さらに、忘年会など何かとお金を引き出す機会が多い年末、サラリーマンにとってATMなどの手数料が低いのもネット銀行の魅力だろう。
「じぶん銀行では、三菱東京UFJ銀行や提携のコンビニATMでお預入れはいつでも無料、お引出しにかかるATM手数料は月3回無料でご利用いただけるよう設定しています」
最近はネット銀行に限らず、従来の銀行もインターネットでの取引きができるようになっている。ただ、使い勝手はネット銀行に分があるという声が多い。従来の銀行が、「窓口-ATM」を土台にインターネットバンキングシステムを構築しているのに対し、ネット銀行は最初からネット上で完結するシステムが作られているからだろう。
「じぶん銀行はKDDIが出資していることもあり、ネット銀行のなかでもとくにスマートフォンでの利便性の高さが評判になっています。全米の銀行が加盟する業界団体BAIから『革新的ビジネスモデル特別賞』を受賞しました。もちろんパソコンや携帯からも簡単に取引ができますが、とくにスマホを使っている方なら、直感的な操作が可能です」
銀行をどう使うかには人それぞれの面がある。しかしインターネット取引に関しては、ネット銀行に一日の長があると考えていいようだ。
セキュリティ対策もしっかり
ネット銀行と聞いて、不安を抱くのがセキュリティではないだろうか。「ハッキング」や「フィッシング詐欺」というニュースを聞くことが多い。コンピュータに詳しくない層は尻ごみしてしまう面があるかもしれない。
「もちろんセキュリティ対策は配慮しております。たとえば当行の場合は、普段はATMを利用できなくしておき、使うときだけ携帯でロック解除をする『ATMロック』、普段はパソコンからのネットバンキングをロックし、使うときだけ携帯電話でロック解除をする『パソコンロック』、ATMの出金限度額や振込限度額の設定、振込や出入金のメール通知などをご用意しています」
「さらにATMロックをご利用いただいているお客さまに対しては、万が一お客さまが紛失したキャッシュカードを不正に利用された場合、通常年間50万円までの補償額を300万円まで増額しています」
パソコンや携帯電話から利用するという形態上、ユーザーがセキュリティに不安を抱いていることは、ネット銀行自身もよく理解している。その不安の種を取り除くべく、セキュリティと万が一のときの補償には配慮しているようである。

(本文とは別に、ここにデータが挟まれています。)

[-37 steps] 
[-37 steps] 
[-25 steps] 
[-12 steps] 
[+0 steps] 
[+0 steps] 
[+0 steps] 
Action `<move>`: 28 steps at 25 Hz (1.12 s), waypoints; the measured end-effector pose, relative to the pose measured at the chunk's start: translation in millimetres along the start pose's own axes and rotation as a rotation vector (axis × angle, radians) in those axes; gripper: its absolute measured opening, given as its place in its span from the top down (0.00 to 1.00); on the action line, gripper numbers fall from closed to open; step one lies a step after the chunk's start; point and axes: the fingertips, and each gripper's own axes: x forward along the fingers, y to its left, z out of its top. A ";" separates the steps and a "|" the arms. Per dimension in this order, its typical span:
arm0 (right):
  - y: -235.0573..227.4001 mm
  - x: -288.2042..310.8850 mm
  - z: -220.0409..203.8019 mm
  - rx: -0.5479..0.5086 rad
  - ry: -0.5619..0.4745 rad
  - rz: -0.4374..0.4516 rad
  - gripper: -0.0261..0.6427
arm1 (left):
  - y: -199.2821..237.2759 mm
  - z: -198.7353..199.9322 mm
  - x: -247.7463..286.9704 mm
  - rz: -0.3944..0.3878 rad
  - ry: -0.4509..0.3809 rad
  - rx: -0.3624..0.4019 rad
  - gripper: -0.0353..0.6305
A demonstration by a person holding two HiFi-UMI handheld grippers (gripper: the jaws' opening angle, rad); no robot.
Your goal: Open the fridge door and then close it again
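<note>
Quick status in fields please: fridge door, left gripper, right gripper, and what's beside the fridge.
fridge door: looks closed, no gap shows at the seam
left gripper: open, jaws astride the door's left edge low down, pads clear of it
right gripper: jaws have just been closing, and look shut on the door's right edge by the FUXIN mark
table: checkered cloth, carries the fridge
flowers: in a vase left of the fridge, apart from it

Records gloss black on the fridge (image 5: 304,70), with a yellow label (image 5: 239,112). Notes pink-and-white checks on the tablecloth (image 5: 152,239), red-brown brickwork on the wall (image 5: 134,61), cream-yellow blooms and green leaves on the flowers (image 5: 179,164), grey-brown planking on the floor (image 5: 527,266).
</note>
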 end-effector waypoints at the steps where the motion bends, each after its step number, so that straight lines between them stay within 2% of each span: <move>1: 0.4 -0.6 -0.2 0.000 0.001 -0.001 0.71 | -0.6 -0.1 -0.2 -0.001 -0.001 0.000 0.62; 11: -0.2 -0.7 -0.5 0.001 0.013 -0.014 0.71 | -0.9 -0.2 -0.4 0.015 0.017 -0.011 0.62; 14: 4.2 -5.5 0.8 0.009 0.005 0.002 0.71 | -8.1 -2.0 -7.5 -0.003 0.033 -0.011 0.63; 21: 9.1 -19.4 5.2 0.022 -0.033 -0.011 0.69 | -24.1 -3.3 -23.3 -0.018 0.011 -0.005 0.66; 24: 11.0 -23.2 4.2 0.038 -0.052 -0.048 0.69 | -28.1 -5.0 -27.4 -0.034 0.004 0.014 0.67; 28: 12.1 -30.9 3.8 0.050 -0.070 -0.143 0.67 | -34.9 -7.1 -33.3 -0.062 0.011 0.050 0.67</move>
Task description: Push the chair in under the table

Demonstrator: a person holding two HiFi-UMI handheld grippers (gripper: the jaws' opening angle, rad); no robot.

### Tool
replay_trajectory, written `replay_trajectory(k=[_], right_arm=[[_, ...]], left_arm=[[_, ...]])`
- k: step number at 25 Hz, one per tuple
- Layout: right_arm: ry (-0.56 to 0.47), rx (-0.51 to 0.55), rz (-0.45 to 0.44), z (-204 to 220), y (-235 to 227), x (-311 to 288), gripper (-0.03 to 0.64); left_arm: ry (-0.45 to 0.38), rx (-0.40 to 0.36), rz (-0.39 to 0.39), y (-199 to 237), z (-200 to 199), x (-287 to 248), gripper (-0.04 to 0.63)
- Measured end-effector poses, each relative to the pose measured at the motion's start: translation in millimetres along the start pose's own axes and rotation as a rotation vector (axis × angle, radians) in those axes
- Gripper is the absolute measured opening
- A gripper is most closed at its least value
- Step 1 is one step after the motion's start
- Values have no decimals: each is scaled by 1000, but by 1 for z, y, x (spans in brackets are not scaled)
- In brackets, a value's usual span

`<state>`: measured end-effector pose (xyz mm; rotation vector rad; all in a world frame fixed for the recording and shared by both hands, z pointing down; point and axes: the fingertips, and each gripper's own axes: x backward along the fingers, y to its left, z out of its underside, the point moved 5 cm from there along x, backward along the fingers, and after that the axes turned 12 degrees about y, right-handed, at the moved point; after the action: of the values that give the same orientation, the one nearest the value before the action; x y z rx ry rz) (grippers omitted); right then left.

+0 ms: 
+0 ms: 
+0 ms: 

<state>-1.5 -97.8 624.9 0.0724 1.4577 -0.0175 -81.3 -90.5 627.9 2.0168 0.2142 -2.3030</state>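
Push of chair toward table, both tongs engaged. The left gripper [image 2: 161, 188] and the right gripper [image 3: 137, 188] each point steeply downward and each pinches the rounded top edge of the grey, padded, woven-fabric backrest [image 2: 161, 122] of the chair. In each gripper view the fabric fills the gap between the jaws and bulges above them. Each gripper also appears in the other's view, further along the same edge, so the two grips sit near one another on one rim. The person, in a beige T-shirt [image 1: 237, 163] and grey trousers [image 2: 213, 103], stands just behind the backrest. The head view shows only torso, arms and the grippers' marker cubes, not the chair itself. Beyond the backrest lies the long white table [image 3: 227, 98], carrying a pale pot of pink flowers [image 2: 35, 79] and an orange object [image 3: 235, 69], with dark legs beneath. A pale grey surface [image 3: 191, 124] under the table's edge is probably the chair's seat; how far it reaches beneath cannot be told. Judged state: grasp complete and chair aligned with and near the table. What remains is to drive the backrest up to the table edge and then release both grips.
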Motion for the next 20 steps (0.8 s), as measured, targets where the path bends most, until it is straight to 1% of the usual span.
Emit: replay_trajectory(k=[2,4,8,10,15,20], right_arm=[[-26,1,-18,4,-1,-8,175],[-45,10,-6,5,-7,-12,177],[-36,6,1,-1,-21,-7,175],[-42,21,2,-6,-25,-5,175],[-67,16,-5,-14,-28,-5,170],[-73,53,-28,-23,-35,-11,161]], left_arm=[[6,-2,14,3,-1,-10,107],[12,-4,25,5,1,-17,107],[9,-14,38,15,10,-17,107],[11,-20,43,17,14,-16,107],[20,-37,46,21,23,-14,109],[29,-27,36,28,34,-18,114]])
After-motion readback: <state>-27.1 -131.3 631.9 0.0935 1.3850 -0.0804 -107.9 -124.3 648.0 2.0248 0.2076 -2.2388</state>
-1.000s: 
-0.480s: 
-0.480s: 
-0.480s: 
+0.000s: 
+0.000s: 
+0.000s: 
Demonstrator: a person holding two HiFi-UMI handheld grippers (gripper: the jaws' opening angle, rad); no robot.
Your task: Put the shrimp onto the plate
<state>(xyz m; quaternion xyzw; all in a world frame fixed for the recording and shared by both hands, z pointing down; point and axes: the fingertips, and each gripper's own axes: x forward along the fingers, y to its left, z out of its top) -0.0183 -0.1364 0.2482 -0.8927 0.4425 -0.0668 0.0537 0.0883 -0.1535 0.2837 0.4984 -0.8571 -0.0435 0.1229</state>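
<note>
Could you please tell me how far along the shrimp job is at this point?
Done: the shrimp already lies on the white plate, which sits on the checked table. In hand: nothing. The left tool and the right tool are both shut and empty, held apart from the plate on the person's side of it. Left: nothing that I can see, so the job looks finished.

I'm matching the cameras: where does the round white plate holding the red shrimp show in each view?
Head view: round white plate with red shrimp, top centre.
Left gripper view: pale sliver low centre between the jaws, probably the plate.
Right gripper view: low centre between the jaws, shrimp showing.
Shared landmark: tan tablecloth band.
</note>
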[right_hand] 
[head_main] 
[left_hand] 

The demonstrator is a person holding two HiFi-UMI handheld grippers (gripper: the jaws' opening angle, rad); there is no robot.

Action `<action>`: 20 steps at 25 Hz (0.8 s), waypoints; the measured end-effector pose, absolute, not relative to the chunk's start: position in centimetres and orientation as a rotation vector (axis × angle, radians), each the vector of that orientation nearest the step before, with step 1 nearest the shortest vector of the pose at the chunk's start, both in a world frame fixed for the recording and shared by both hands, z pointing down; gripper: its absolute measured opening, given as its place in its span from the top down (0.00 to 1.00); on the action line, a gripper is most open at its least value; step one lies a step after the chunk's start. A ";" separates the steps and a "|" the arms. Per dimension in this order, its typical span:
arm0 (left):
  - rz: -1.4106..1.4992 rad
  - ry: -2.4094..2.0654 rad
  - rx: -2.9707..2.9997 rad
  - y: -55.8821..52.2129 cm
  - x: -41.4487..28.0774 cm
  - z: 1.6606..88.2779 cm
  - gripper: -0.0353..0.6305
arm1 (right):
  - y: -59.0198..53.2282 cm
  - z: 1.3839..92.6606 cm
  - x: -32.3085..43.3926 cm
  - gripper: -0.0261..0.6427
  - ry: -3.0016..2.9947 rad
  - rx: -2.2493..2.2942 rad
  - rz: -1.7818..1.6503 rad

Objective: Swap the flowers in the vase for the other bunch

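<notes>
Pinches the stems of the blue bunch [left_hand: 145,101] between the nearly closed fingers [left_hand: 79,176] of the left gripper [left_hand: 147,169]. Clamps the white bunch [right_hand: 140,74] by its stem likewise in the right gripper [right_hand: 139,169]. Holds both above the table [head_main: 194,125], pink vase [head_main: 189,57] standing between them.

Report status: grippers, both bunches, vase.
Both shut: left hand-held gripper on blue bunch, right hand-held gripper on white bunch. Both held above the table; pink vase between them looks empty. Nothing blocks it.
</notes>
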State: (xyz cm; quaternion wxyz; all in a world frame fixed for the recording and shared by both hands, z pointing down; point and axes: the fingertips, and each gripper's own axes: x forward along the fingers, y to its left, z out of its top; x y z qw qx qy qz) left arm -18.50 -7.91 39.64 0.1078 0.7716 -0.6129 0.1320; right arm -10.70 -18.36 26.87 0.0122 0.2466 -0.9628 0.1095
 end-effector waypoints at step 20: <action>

またネット銀行に対する不安に、口座開設手続きに関するものをあげる人もいる。従来の銀行は窓口に行けばすぐに口座が作れた。しかしインターネット上でうまく申し込めるかが心配だというのだ。
ネット銀行が生まれた当初は、たしかにパソコン上での口座開設手続きが煩わしい面もあった。しかし十数年の歴史で、煩わしさはずいぶん緩和されてきている。むしろ、銀行の営業時間を気にせず、いつでも口座開設ができる分だけ、ネット銀行の方が便利だという意見もある。
「じぶん銀行はスマートフォン、携帯電話、パソコン、郵送で口座開設の申込みができます。スマホアプリを利用すると、運転免許証を写真に撮って添付するだけで完結するので、本人確認書類の郵送も必要ありません。手続きが終われば5営業日くらいでキャッシュカードを郵送します。もちろん口座開設もキャッシュカード発行も無料です。本当に簡単ですよ」
大蔵省が護送船団方式を取っていた時代には「銀行なんてどこも同じ」という言葉がよく聞かれた。1994年に民間銀行の金利が完全自由化された後も、銀行金利に大きな差はつかなかった。
しかし、金融ビッグバンから十余年。ネット銀行の登場により、金利や商品などの面で、銀行の多様化は加速しつつある。自分の用途にあった銀行選び、給与振込や家計管理とは別に貯蓄用のセカンドバンクを開設するのは、当たり前の時代になってきている。